This is of course impossible for any human being - for one thing our personal interests will not allow such a broad scope of expertise unless you happen to possess a photographic memory.
So how do you do it generally?
I would like to pass on a slightly different approach which I learned back in the 1970s from the dealer who trained me to be an authenticator.
His approach was not to study the individual coins but to study the ways coins were actually made by mints and especially by forgers. Along with this you also study the science behind the methods watching when each method was first used and became common. Once you could tell how a coin was made you could reduce your workload as an authenticator greatly.
This is because most (say 99%) of forgers do not use original mint techniques in their business. If they did we would need different experts for each Country, Denomination and type.
For illustration, say I am presented with a silver florin from Spivadora that was made in 1195-1257 AD. Finding a reference for the coins of Archduke Joses III might simply be impossible. But if the coin you are authenticating has the surface appearance of a casting in nickel and it is edged with a ring die and has split tail reeds. The coin is FAKE. I do not need to know anything else about the coin.

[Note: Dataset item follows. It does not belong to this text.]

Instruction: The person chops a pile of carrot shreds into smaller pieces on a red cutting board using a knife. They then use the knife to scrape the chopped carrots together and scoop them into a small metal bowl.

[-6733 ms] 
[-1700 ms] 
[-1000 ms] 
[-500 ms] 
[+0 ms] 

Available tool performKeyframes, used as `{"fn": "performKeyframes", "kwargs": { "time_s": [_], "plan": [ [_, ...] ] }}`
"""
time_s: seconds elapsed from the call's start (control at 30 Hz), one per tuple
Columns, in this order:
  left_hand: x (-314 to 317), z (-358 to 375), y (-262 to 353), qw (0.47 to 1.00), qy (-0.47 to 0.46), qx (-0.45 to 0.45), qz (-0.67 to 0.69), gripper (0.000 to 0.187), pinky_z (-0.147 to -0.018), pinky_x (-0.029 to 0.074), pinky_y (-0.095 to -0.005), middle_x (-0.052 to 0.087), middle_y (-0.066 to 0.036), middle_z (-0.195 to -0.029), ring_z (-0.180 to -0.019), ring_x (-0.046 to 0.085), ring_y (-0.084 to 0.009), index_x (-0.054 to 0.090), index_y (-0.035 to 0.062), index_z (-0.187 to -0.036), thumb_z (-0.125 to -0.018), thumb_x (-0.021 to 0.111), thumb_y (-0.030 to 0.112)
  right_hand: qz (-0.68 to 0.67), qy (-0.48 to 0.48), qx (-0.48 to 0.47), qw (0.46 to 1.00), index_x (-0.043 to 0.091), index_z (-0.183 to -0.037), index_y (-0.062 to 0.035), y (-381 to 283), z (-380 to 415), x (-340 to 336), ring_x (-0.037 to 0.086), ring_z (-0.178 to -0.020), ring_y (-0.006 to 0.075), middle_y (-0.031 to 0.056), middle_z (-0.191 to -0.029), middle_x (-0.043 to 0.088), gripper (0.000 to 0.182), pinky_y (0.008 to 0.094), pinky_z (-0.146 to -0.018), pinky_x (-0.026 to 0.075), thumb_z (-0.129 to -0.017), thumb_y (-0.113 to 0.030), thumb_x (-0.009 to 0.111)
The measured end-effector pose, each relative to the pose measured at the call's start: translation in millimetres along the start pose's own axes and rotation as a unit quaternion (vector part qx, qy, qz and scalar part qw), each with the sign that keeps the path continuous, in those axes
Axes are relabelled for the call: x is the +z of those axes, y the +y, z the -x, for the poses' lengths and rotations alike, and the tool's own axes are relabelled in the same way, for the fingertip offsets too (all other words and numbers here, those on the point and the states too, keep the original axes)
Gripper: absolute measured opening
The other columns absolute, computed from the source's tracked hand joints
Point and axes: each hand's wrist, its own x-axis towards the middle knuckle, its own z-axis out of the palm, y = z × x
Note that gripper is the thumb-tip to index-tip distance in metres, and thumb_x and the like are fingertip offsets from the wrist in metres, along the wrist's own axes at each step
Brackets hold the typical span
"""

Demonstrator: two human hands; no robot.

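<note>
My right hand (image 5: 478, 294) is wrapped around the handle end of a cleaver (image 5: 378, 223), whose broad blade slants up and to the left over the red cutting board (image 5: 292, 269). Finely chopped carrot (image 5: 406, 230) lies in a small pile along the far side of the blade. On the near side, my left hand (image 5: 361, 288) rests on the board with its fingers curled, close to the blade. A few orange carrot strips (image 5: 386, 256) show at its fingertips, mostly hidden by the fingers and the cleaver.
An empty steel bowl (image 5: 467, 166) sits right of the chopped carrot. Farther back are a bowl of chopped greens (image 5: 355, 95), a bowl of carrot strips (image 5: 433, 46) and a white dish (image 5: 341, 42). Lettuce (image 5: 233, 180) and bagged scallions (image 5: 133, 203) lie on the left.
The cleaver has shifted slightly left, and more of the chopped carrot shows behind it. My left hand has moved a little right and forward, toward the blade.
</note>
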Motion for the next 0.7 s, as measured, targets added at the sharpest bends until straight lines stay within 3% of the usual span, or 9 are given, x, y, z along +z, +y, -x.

That one fact (split tail reeds) will get you past roughly half of the fakes you will run into at any location on any typical day.
As you learn the various ways of forgery - you should study the ways mints work and their history. Did they use a roller press before or after a screw press? Who first used a closed collar coining chamber and WHEN?

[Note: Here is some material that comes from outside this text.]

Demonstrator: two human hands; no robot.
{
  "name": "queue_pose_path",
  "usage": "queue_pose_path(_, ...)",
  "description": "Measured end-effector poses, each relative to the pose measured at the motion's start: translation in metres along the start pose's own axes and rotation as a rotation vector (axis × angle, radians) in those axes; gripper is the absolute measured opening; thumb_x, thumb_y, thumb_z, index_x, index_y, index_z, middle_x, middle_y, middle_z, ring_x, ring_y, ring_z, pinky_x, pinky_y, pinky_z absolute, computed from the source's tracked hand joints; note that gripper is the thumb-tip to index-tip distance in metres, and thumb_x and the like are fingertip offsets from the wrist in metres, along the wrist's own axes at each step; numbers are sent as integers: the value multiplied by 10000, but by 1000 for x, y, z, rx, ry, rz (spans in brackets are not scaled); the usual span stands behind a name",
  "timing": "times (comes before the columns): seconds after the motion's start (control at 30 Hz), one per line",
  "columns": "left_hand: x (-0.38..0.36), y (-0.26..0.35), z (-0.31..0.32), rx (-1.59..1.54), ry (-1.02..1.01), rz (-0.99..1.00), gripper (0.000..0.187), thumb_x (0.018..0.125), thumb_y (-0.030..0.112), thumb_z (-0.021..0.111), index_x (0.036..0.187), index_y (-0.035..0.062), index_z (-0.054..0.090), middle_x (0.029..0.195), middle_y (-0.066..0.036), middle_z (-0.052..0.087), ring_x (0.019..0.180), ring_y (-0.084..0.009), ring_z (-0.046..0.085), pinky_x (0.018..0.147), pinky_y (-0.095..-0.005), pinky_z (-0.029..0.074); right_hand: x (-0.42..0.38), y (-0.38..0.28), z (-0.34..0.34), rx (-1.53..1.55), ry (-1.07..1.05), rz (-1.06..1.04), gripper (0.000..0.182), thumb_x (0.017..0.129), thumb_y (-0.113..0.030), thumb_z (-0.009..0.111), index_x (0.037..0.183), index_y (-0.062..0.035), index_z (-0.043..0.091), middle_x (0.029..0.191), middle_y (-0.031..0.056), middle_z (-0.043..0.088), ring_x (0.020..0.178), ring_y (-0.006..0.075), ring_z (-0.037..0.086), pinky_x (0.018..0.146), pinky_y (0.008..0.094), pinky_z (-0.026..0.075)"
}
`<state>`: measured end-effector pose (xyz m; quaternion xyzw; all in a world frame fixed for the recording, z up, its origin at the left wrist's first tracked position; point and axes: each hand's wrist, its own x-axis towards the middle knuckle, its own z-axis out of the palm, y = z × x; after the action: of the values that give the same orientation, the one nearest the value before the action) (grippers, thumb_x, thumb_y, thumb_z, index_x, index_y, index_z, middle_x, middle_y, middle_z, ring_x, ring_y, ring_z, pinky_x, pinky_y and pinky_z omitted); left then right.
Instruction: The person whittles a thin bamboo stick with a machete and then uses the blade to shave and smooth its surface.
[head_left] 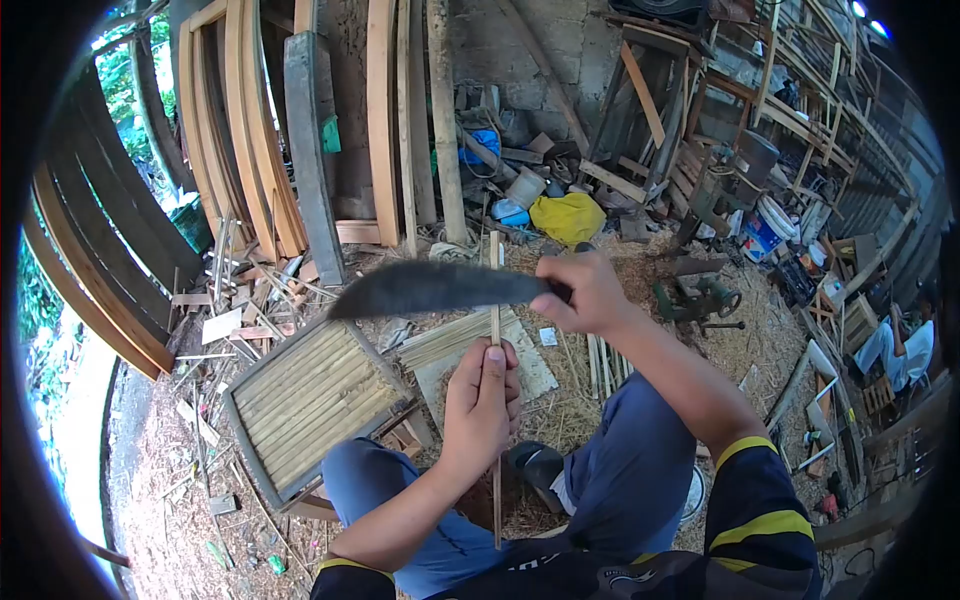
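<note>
My right hand [590,290] is closed round the handle of a machete [430,287]. Its broad, dark, curved blade points left and crosses the upper part of a thin wooden strip [495,325]. That strip stands nearly upright in front of me, pinched in my left hand [480,400] with the thumb along it, its lower end reaching down between my legs. Beyond my left hand, a pile of thin strips [455,340] lies on a pale flat board [538,372]. More light strips [603,365] lie by my knee.
A framed bamboo-slat panel [315,405] stands at my left knee. Long planks [380,120] lean on the back wall. A yellow cloth [567,218] and a paint bucket [768,228] sit among clutter. Another person [905,350] is at the far right. Shavings cover the floor.
</note>
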<state>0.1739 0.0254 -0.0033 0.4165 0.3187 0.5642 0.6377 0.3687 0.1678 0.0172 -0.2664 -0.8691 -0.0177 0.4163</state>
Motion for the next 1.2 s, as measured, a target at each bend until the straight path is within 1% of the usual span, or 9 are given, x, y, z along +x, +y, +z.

You will notice that at no point am I talking about studying the features of any coin. You do not really need that for coins in your range. With a limit of $200 each and your target being Europe you simply will not run into many of the really well executed counterfeits made in precisely the same way that originals were. Of course if you collect more modern coins struck on a modern three die press it will be tougher.
So my advice is to stick with screw press or earlier manufacturing techniques and to study forgery - simply because very few forgers today use roller presses.
Hope that helps - it is not a lost cause. But I do caution that you will get out of this method exactly what you put into it. Shoddy scholarship (superficial study) coupled with haste will end up in a waste of your time and money.
The most important thing to remember is to have fun while you are doing it and pass on what you learn.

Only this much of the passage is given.